96 九宝陽葵を救いたい①
それからお盆明け最初の出勤日、俺は誰よりも早く営業所に到着した。
あれから電話でもスマホでのメッセージでも九宝さんは既読にならず、心配でたまらなかった。
やはりあの時無理にでも逃がすべきだったか……?
ああしていれば良かった、こうしていれば良かったと思い詰めてしまう。
親である以上、よほどのことがない限りとは思うがあの九宝さんの父親は正直ただ者ではないように見えた。
営業所で九宝さんが来るのを待つ。
所長が来て、仁科さんが来て……そして。
「おはようございます」
九宝さんが来た。
よかった。
ちゃんと顔を見られただけでも安心をしてしまう。
父親のことを確認したかったが、家庭の関係のことだ。本人の了承なしで所長や仁科さんの前で話をするのは憚られる。
今日は外周りの日だったのでなかなか九宝さんと2人きりになることはできなかった。
そんな就業時間後。
「花村さん」
九宝さんから声をかけてきた。
2人きりで事務所の裏へ行く。
話したいことがいっぱいある。向こうから来てくれたのは好都合だった。
「先日は申し訳ございませんでした」
九宝さんは深々と頭を下げた。
いや、そんな言葉が聞きたいんじゃない。
「大丈夫なのか……大丈夫なんだな」
九宝さんはくすりと笑う。
「ふふ、心配しすぎですよ。傲慢で人相悪いですけど……父は父ですから」
「そ、そうか……。ごめん、……あの時無理にでも君を連れて逃げればって」
九宝さんは首を振った。
「逃げたら……きっと人様に迷惑をかけてでもわたしを捕まえようとしましたからね。もうギリギリだったみたいですし」
「え?」
「花村さんにご迷惑をかけない……って考えるとあの時と父と一緒に帰った方がよかったと思います。心配して頂かなくて大丈夫ですよ」
そうやって九宝さんは笑みを浮かべる。
でもその笑みはまるで営業スマイルのようにウソで塗り固められたような感じに思えた。
これは諸刃と思いつつも……口に出す。
「あの夏祭りの後、丘の上で九宝さんは俺に何を言おうと思ってたの」
「……」
九宝さんから表情が消えていく。
どう言葉を返してくる? その言葉によって俺が強く悩むことになるだろう。
だけど聞きたかったんだ。
「忘れてください」
「え」
「もうあの時のことは…… 泡沫の夢だったんです。今のわたしには過ぎたものでした」
九宝さんは俺の横を通り過ぎる。
「学生時代に憧れた花村さんと出会えて本当に良かった。それはウソではないですよ」
「く、九宝さん!」
しかし、俺の声に九宝さんは反応してくれなかった。
それから業務上以外で九宝さんと話をする機会が極端に減っている。
避けられている。そんな風にも思えた。
それと同様に九宝さんは執筆活動にのめり込むようになっていった。
仕事が終わってからもスマホを睨み付けるようにして執筆をしていく。
その執念に俺も所長も仁科さんも心配したが……九宝さんは大丈夫です……の一点張りだった。

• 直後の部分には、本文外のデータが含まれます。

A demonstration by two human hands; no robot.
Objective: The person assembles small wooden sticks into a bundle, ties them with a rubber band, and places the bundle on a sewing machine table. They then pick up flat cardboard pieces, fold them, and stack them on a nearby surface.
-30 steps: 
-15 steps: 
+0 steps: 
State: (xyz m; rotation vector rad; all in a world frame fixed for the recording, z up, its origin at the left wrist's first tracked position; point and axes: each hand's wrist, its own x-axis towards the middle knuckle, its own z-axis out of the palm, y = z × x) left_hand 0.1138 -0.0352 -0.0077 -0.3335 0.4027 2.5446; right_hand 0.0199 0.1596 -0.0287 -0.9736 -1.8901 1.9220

そうして1週間が経ったある日、九宝さんの最新作の令嬢モノがWEBに投稿されることになる。
実際読んでみたが、今までのものと比べものにならないほど面白く、感情が揺さぶられるような内容となっていた。
主人公である貴族令嬢が破滅から立ち直り、そして強くなっていく過程が上手く表現されていた。
まるで最後の1作かのように全身全霊をこめられていたのだ。
そして3日が経つ頃には……そのWEBサイトのジャンル別日間1位に到達してしまったのである。
凄い快挙に事務所では大盛り上がりだった。
「やったね、陽葵ちゃん! おめでとう!」
「やるじゃない! でも今作は凄かったわ。見事ね」
「うん、俺も……すごいと思ったよ」
「あ、ありがとうございます」
照れながらも賞賛を受ける九宝さん。
思えば夏のレクリエーションの時もたくさんな話を書いていた。
ほとんどが伸びなかった作品だったが、彼女なりにコツをつかみかけていたのは間違いない。
今回、その集大成が出たということだろう。九宝陽葵の本気の一作が人々に評価されたのである。
「本当にみなさんのおかげです! 所長の……仁科さんの……花村さんのみんなが支えてくれたおかげです」
九宝さんは思い出すように、噛みしめるように言う。
所長も仁科さんも俺もすごく嬉しかった。
これからも4人で仲良くやっていける。そう思っていた。
だが。
次に放った九宝さんの言葉で俺達の間に纏う空気は凍る。